- What the exercise asks: Nothing outside the range is wanted. Repeat exactly the lines below from the one with "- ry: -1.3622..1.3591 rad" through the one with "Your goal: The".

- Data for processing:
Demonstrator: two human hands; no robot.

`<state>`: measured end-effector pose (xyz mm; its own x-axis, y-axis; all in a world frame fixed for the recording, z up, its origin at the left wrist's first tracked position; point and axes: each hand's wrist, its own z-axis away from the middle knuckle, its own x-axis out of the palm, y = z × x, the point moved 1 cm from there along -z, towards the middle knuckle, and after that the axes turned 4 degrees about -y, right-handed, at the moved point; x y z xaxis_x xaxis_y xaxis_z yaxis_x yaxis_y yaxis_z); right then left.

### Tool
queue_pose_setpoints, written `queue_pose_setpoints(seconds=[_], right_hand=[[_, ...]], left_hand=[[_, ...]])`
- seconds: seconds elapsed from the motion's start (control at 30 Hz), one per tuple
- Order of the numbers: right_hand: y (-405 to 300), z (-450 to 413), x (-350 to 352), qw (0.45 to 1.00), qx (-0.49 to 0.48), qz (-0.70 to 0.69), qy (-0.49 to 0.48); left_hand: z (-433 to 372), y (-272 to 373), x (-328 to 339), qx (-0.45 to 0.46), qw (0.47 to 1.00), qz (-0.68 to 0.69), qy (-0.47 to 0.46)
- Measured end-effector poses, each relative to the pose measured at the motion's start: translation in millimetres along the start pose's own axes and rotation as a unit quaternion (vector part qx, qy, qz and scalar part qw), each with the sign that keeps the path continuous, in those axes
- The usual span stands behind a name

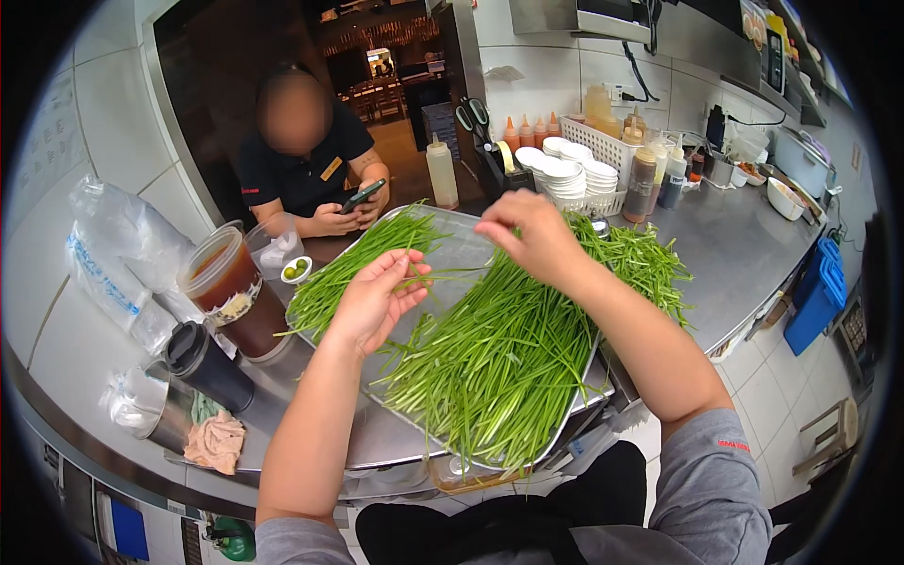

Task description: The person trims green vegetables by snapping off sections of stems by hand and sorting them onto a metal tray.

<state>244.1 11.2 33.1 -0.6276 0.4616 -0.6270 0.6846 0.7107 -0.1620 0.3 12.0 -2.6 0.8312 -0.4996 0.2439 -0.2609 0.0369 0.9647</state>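
A metal tray [462, 229] lies on the steel counter, bearing green garlic chives or similar long thin stalks. A large heap of stalks [494, 339] covers its right side and a smaller bundle [360, 261] lies along its left. My left hand [381, 293] is over the gap between them, with a few thin stalks pinched between thumb and fingers. Above the top of the large heap, my right hand [526, 229] is raised with its fingers bent; whether it holds anything cannot be told. More stalks [635, 261] spill past the tray's upper right edge.
Left of the tray stand a tall plastic container of brown liquid [244, 304], a dark tumbler [208, 364] and a small dish of green citrus fruits [296, 270]. A folded cloth [215, 441] lies nearby. Beyond are squeeze bottles, stacked white cups [565, 176] and a person [311, 155] holding a phone.
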Motion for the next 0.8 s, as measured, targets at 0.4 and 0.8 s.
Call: queue_pose_setpoints(seconds=[0.4,0.8], right_hand=[[-27.7,16.2,35.3,0.912,0.224,-0.297,-0.170],[-19.2,16.4,37.2,0.775,0.311,-0.505,-0.220]], left_hand=[[1.7,-8.2,20.7,0.007,0.995,0.076,-0.058],[6.0,-7.5,21.6,0.000,1.000,0.006,0.017]])
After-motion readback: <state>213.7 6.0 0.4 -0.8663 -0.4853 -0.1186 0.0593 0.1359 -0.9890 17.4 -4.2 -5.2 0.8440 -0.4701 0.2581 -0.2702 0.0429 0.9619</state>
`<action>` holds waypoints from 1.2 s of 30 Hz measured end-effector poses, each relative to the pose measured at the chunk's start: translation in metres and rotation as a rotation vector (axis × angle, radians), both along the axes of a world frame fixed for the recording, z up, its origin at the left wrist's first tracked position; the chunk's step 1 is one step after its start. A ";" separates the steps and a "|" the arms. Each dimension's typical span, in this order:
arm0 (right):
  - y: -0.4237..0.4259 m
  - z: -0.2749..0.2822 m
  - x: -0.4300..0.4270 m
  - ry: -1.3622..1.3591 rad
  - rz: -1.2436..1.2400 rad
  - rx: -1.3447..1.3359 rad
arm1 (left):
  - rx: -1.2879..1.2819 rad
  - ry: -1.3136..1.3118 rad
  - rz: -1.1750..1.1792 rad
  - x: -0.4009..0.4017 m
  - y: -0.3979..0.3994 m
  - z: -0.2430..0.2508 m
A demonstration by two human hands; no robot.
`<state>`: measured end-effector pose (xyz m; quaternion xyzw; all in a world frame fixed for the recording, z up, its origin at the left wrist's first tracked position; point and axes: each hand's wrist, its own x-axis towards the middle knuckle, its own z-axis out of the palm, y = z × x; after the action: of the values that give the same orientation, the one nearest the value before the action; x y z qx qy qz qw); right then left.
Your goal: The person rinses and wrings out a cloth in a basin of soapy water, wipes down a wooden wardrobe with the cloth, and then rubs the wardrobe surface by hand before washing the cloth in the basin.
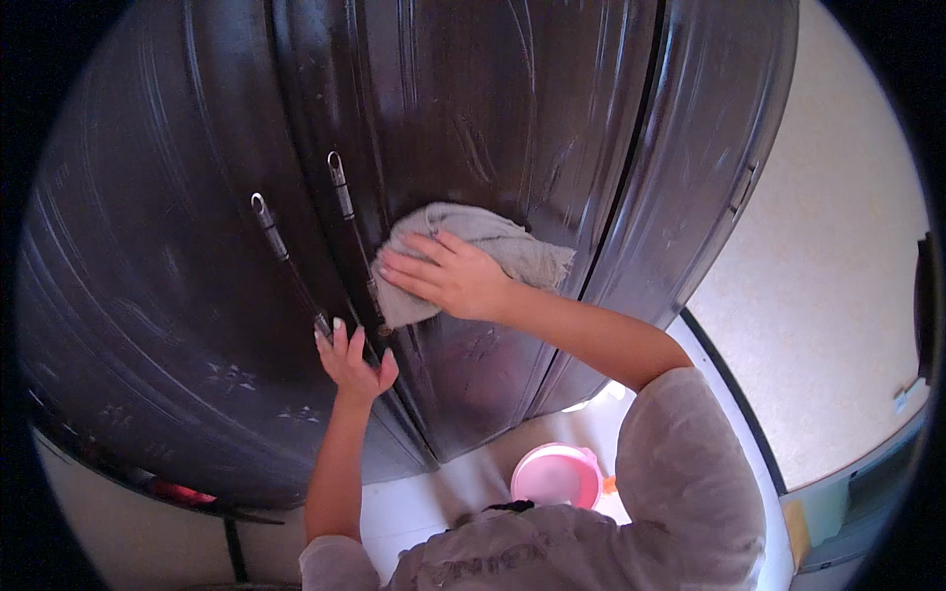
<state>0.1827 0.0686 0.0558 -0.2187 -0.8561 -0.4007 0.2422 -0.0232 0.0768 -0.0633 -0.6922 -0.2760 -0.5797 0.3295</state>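
Observation:
My right hand (443, 277) lies flat with spread fingers on a grey cloth (502, 236), pressing it against the dark, glossy door of a wardrobe (458, 162). The cloth's frayed end trails to the right of the wrist. My left hand (356, 366), fingers apart, rests at the wardrobe front by the lower end of the left long door handle (270, 229). A second long handle (340, 185) stands just right of it, its lower part beside the cloth's left edge. A small round lock (384, 331) sits just below the cloth.
A pink plastic basin (558, 476) stands on the pale floor (473, 480) below the wardrobe, with something orange at its right. A light wall (820, 244) with a dark baseboard strip is at the right. Another handle (745, 190) is on the wardrobe's right door.

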 end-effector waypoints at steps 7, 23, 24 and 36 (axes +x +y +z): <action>0.010 0.084 -0.002 0.390 -0.039 0.208 | -0.029 -0.008 -0.014 -0.006 0.000 -0.010; 0.004 0.151 -0.012 0.048 0.154 0.208 | -0.046 -0.016 -0.078 -0.012 -0.006 -0.011; 0.006 0.140 -0.001 0.070 0.077 0.226 | -0.052 -0.008 -0.088 -0.009 -0.005 -0.009; -0.002 -0.087 -0.018 0.199 0.095 -0.103 | -0.007 0.005 -0.048 -0.021 -0.005 -0.015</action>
<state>0.1645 0.0670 -0.0313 -0.2288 -0.8567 -0.3207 0.3329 -0.0439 0.0715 -0.0787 -0.7013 -0.2608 -0.5846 0.3137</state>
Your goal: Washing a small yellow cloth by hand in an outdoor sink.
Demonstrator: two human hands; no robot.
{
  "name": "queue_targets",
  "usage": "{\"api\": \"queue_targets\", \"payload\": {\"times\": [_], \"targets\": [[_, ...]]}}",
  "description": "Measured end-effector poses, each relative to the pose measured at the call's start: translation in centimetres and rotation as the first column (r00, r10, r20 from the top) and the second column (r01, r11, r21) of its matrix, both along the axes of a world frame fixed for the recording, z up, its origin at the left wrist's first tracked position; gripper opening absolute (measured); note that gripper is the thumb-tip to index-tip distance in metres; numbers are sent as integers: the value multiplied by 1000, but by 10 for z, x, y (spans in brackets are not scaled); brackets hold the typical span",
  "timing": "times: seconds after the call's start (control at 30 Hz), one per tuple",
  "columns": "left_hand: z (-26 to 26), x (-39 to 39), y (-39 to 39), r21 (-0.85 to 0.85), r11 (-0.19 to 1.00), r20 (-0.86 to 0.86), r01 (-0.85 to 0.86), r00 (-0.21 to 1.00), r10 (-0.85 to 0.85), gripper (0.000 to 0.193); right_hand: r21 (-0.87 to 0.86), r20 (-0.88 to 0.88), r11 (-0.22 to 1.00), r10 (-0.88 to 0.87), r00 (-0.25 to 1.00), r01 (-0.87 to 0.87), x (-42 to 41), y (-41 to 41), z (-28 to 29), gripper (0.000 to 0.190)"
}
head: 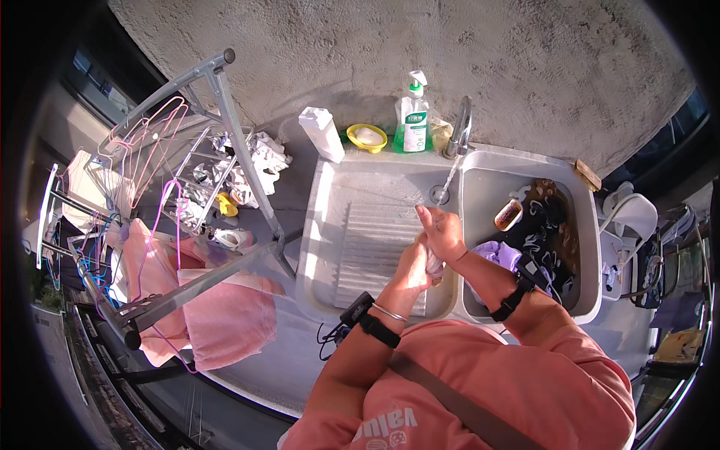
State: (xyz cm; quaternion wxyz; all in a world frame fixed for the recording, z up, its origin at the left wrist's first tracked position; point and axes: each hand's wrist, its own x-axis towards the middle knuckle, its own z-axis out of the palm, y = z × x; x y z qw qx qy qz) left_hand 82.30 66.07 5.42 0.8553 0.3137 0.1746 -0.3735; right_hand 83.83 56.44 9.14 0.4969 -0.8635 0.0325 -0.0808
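Over the ribbed washboard side of the double sink (308, 236), my left hand (412, 270) and my right hand (448, 233) are pressed together. Both grip a small pale wet cloth (434, 265); most of it is hidden by the fingers and palms. From the metal faucet (464, 126), a stream of water (450, 179) falls just beyond my hands, close to the drain (439, 194). In the right basin, dark clothes (543, 230) soak in brownish water. A lilac garment (498, 254) lies there under my right forearm, and a scrub brush (508, 215) rests on the laundry.
Along the back ledge stand a white bottle (323, 135), a yellow soap dish (367, 138) and a pump bottle (413, 124). A wooden block (588, 174) sits on the right rim. At left is a metal drying rack (242, 146) with hangers and a pink towel (230, 320).
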Motion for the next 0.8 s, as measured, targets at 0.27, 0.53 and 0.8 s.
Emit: {"api": "queue_targets", "payload": {"times": [0.27,0.53,0.8], "targets": [[-2,23,46,-1,997,240,-78,968,76,47,46,-91,858,513,854,-511,-10,-31,18,48],[-5,3,27,219,973,364,-79,931,-7,25,811,-183,564,-5,983,153,22,-47,6,30],[-54,20,23,-594,803,218,39,969,115,31,-459,221,846,403,888,-269,-32,38,5,45]]}}
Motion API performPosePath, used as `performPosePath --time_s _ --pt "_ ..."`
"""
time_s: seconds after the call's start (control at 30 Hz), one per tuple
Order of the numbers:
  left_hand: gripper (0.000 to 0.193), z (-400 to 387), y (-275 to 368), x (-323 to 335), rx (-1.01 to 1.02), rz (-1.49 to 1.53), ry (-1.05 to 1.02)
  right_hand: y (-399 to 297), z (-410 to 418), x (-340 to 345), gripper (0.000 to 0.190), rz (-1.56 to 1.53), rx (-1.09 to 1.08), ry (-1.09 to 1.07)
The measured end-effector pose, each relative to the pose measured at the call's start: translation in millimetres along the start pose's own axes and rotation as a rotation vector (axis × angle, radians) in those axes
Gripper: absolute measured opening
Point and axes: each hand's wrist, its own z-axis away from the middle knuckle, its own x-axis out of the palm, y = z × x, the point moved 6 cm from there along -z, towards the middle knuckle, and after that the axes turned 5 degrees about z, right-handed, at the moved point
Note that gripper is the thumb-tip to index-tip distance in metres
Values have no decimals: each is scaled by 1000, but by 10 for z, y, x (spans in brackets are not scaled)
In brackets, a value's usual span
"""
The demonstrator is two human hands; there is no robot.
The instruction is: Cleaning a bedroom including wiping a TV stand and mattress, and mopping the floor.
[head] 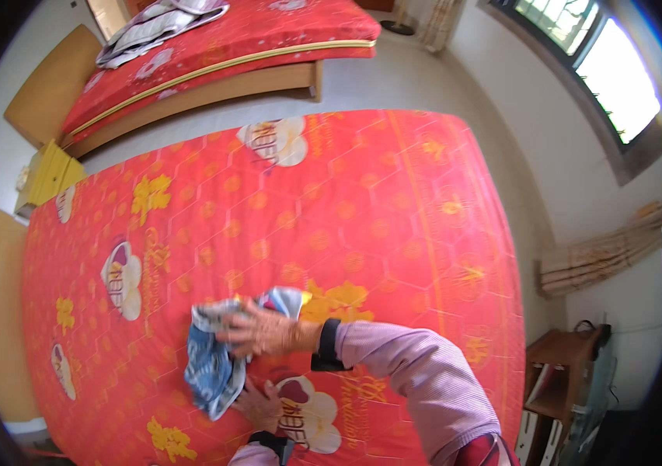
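Note:
A blue printed cloth with light edging (210, 364) lies bunched on the red patterned mattress (331, 215). My right hand (264, 329) rests across the cloth's upper part with its fingers spread, slightly blurred. Just below it, my left hand (260, 405) is on the mattress at the cloth's lower right edge. Some of the left fingertips meet the cloth, and whether they pinch it is not clear. Dark bands circle both wrists, over striped sleeves. A multicoloured corner of the cloth sticks out beyond my right hand.
A second bed (238, 52) with a red mattress stands across a strip of floor, a crumpled quilted cover (156, 32) on it. A yellow nightstand (51, 175) sits between the wooden headboards. At right are a wooden cabinet (561, 355), a curtain (599, 250) and a window (616, 76).

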Motion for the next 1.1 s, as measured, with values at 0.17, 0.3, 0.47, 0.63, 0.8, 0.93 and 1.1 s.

- Reply to the task:
  - ry: -1.3622..1.3591 rad
  - rz: -1.2436..1.2400 rad
  - rx: -1.3447..1.3359 rad
arm1 (left):
  - rx: -1.2879..1.2819 rad
  - ry: -1.3136..1.3118 rad
  - rz: -1.1750..1.1792 rad
  - x: -0.4009..0.4017 m
  - y: -0.3979..0.3994 m
  - z: -0.2430..0.2508 m
A demonstration by two human hands; no robot.
`<state>`: measured end-effector pose (xyz m; quaternion xyzw; all in a world frame fixed for the recording, z up, its origin at the left wrist's first tracked position; point and axes: each hand's wrist, its own x-axis towards the middle knuckle, its own z-axis out of the palm, y = z × x; after the action: of the values that give the same orientation, the one nearest the value before the action; x y z qx qy qz qw); right then left.
Your goal: The person rinses and wrings out a cloth in a basin of soapy water, wipes down a wooden wardrobe with the cloth, and then rubs the wardrobe surface by hand before washing the cloth in the basin.

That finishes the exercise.